The contest is based on an official ICPC Asia Pacific regional contest. It has been used in the 2022 ICPC Asia Taoyuan Regional Programming Contest, which was held on November 19, 2022 — November 21, 2022. Thanks to the judges and authors for preparing this great contest and sharing with us as a Universal Cup Stage.
As usual, we have three time windows for participating. You can participate in the contest in the following three time windows:
- Mar 4th 13:00 — 18:00 (UTC +8)
- Mar 4th 19:00 — 24:00 (UTC +8)
- Mar 5th 02:00 — 07:00 (UTC +8)
Please note that you can see two scoreboards in DOMjudge. The 'Local Scoreboard' shows the standings ONLY IN THE CURRENT TIME WINDOW. And the 'Combined Scoreboard' shows all participants, including the onsite participants, and the cup participants in the previous time windows.
Contest link: https://domjudge.qoj.ac/
Universal Cup Scoreboard: https://qoj.ac/ucup/scoreboard
About Universal Cup:
Universal Cup is a non-profit organization dedicated to providing trainings for competitive programming teams. Up to now, there are more than 500 teams from all over the world registering for Universal Cup.

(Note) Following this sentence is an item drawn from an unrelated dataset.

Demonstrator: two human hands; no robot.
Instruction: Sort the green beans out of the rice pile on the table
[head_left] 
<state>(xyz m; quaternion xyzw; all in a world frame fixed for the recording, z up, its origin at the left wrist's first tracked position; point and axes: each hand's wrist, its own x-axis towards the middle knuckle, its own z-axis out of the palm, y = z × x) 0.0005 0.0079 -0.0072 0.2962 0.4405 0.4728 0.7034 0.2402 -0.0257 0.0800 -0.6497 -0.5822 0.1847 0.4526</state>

A more detailed introduction: https://codeforces.com/blog/entry/111672
Register a new team: https://ucup.ac/register (the registration request will be processed before each stage)
Results of the past stages: https://ucup.ac/results
Can someone give some idea for problem H? How to find the optimal cut while calculating a particular DP[K][N] in O(1) as the editorial says?
This is how we did it.
Let's look at $$$O(N*N*K)$$$ dp solution.
$$$dp[k][i] = min(dp[k][i], dp[k-1][j-1]+cost(j,N))$$$ for all $$$i<j<=N$$$
Create a helper array where $$$changes[i]$$$ contains all $$$i<j$$$ such that $$$cost(i,j-1) \neq cost(i,j)$$$. The updated dp states are -
$$$dp[k][i] = min(dp[k][i], dp[k-1][j-1]+cost(j,N))$$$ for all $$$j$$$ present in $$$changes[i]$$$.
Editorial claims that sizes of these $$$changes[i]$$$ array is $$$O(1)$$$ because of random inputs. I do not have any rigorous proof for this claim.